What advanced techniques are emerging to improve reliability?

Several sophisticated approaches are being developed and deployed in production:

Grounded Generation/RAG: Using Retrieval-Augmented Generation to anchor model outputs in specific documents, while acknowledging RAG is not a silver bullet—it’s only as good as the source material and requires integration with retraction databases in high-risk domains.

Consensus Mechanisms: Querying multiple LLMs and using voting systems or “judge” models to evaluate outputs, accepting the trade-off of higher cost and latency for improved reliability.

Prompt Optimization at Scale: Production systems are combining TextGrad (gradient descent-like optimization in text space from Stanford) with evolutionary algorithms based on Pareto optimization (Berkeley) to systematically optimize families of prompts. This treats prompt engineering as a formal optimization problem with ELO-like evaluation loops.

Model Right-sizing: Using smaller, specialized models when possible to lower variance, cost, and data-leak risk, rather than defaulting to large foundation models for every task.

Deterministic Envelopes: For absolute repeatability requirements, teams can use lower temperature settings, constrained decoding, fixed tool schemas, canonicalized inputs, frozen tool versions, and seed control where available, with rule-based checks or human approval layers when necessary.

Can teams rely on foundation model providers to solve reliability challenges?

No, this is not a viable strategy. While foundation models will improve, application-level reliability is a distinct challenge that requires deliberate engineering. Teams that proactively build reliability and trust as core product features—with measurable guarantees, evaluation harnesses tied to customer workflows, transparent cost controls, and domain-specific safety integrations—will have significant competitive advantages over those waiting for model providers to “solve it later.”

H-1B Visa Policy Impact on Tech Ecosystem

How does the new H-1B visa policy specifically impact startups versus large corporations?

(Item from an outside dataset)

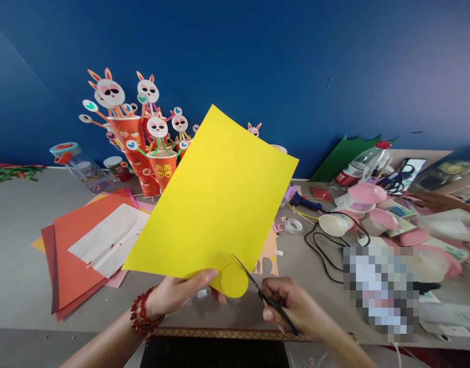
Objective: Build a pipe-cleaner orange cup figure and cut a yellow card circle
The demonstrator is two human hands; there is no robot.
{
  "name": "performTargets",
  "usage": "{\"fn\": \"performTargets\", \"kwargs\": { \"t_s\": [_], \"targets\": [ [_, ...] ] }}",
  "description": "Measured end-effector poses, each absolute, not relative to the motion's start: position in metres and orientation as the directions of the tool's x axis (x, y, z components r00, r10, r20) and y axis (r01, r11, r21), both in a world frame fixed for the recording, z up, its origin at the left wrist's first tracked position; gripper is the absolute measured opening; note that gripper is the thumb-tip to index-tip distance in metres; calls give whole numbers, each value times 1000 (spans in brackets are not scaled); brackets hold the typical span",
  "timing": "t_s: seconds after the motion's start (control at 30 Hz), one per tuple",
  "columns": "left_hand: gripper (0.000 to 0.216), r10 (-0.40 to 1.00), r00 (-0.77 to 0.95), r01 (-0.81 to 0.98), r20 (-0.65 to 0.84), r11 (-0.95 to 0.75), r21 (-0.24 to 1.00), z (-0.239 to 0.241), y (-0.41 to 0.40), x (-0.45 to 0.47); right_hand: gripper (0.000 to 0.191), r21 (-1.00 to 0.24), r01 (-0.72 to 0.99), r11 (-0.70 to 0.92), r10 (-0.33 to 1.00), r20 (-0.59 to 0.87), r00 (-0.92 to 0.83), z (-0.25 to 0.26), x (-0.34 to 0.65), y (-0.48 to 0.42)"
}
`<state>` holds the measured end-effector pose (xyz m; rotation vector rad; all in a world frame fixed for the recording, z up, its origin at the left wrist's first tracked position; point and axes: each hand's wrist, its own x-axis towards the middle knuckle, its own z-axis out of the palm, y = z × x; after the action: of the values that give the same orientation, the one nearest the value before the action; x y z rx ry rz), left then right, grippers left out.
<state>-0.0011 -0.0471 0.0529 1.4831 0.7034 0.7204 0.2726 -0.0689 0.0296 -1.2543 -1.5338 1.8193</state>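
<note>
A large sheet of yellow paper [215,189] is held up at a slant over the table. My left hand [181,294] pinches its lower edge, thumb on top, with red bead bracelets round the wrist. Close to that thumb a pencil-like circle outline shows on the sheet, and the paper's corner there is cut to a rounded edge. My right hand [286,304] grips black-handled scissors [251,278], fingers wrapped round the handles. The blades point up and left, and their tip lies at the yellow paper beside the rounded part.
Red paper cups [162,167] with rabbit faces stand at the back left, near a plastic water bottle [79,166]. Coloured paper sheets [77,245] lie at left. On the right are a glue gun [307,202], black cable, clear tape roll [293,226] and several pink-and-white cups [336,224].
</note>
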Motion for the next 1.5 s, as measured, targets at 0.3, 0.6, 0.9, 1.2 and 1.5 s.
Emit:
{"fn": "performTargets", "kwargs": {
  "t_s": [0.3, 0.6, 0.9, 1.2, 1.5],
  "targets": [
    [44, 783, 622, 22, 20, -43, 999, 53, -46, -3, 61, -943, 241, -228, 805, -322, -498, 32, 275, -67],
    [42, 788, 615, -2, 36, -44, 999, 53, -44, -3, 64, -931, 335, -144, 821, -302, -485, 35, 277, -66],
    [38, 799, 601, -16, 32, -28, 999, 55, -44, -4, 66, -908, 405, -109, 824, -310, -474, 35, 278, -66],
    [34, 786, 617, -43, 34, -10, 999, 56, -42, -4, 66, -879, 477, 29, 834, -242, -496, 41, 280, -59],
    [37, 773, 633, -30, 24, -6, 1000, 57, -41, -6, 67, -874, 486, 28, 817, -259, -514, 40, 283, -58]
  ]
}}
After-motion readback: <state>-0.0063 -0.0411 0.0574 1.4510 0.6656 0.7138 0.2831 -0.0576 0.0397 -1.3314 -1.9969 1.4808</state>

The policy’s high salary thresholds (around $100K) create a disproportionate burden. While tech giants can absorb these costs or open offices in other countries as workarounds, startups face prohibitive expenses when trying to bring critical early team members to the U.S. When a startup is already paying engineers $180K, the additional H-1B costs become a significant financial burden that can affect runway and hiring decisions. This “one-size-fits-all” approach particularly harms smaller, innovative companies that are crucial to the tech ecosystem’s dynamism.

What are the broader economic and workforce implications beyond tech startups?

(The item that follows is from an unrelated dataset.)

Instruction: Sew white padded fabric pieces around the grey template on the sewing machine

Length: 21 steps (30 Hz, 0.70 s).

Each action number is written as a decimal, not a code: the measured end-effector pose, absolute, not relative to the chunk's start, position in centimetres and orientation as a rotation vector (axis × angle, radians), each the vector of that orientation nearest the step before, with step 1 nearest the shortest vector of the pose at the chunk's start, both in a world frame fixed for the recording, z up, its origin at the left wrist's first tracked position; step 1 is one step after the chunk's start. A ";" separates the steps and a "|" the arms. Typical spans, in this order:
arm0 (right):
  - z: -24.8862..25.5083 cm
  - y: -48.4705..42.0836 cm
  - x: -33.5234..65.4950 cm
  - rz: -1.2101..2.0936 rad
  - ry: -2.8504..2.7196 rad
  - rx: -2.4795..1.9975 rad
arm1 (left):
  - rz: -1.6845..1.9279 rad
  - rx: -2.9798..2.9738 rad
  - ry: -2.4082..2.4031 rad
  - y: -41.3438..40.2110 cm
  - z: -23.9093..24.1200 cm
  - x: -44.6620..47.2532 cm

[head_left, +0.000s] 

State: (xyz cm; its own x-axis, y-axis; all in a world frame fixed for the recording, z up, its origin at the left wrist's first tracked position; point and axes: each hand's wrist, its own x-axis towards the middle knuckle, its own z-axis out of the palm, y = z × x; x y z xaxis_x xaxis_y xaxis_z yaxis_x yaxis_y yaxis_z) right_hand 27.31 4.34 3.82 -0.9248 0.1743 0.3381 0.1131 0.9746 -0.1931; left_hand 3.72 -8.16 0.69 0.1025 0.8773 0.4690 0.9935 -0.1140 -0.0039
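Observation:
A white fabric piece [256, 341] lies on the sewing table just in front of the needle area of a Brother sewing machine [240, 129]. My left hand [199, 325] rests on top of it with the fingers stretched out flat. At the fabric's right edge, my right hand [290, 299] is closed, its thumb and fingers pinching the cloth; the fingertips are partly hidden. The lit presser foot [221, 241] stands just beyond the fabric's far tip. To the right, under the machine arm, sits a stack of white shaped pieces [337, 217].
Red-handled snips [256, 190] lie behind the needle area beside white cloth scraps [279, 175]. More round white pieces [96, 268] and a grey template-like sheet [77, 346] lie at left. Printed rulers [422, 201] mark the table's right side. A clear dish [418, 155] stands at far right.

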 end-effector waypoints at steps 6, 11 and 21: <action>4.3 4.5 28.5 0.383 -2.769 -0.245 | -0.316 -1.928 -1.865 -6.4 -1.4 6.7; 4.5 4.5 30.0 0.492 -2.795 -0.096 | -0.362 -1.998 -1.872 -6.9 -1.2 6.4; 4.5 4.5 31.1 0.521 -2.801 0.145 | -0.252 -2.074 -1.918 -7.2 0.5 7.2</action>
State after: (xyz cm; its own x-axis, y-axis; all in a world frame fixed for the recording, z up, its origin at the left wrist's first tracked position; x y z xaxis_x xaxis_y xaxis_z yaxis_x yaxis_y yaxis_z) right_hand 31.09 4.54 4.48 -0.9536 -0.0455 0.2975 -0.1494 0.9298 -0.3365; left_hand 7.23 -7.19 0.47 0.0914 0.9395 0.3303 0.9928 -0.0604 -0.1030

The impact extends across multiple sectors:

Manufacturing and skilled trades: There are currently 500,000 unfilled skilled manufacturing jobs requiring sophisticated technical backgrounds that H-1B holders could help fill. These smaller and mid-sized companies now face even higher barriers to addressing critical workforce gaps.

Non-tech Fortune 500 companies: Large companies in retail, healthcare, and traditional industries have historically used H-1B programs to recruit top technical talent from universities who might not otherwise consider “less sexy” brands. This becomes a more expensive and difficult recruiting tool.

Academic institutions and research: Universities are already seeing impacts on research programs, with potential acceleration of “brain drain” where top international talent educated in the U.S. chooses to build companies and careers elsewhere.

Risk to innovation pipeline: The policy could slow product velocity, lengthen hiring cycles, and increase costs across the entire innovation ecosystem.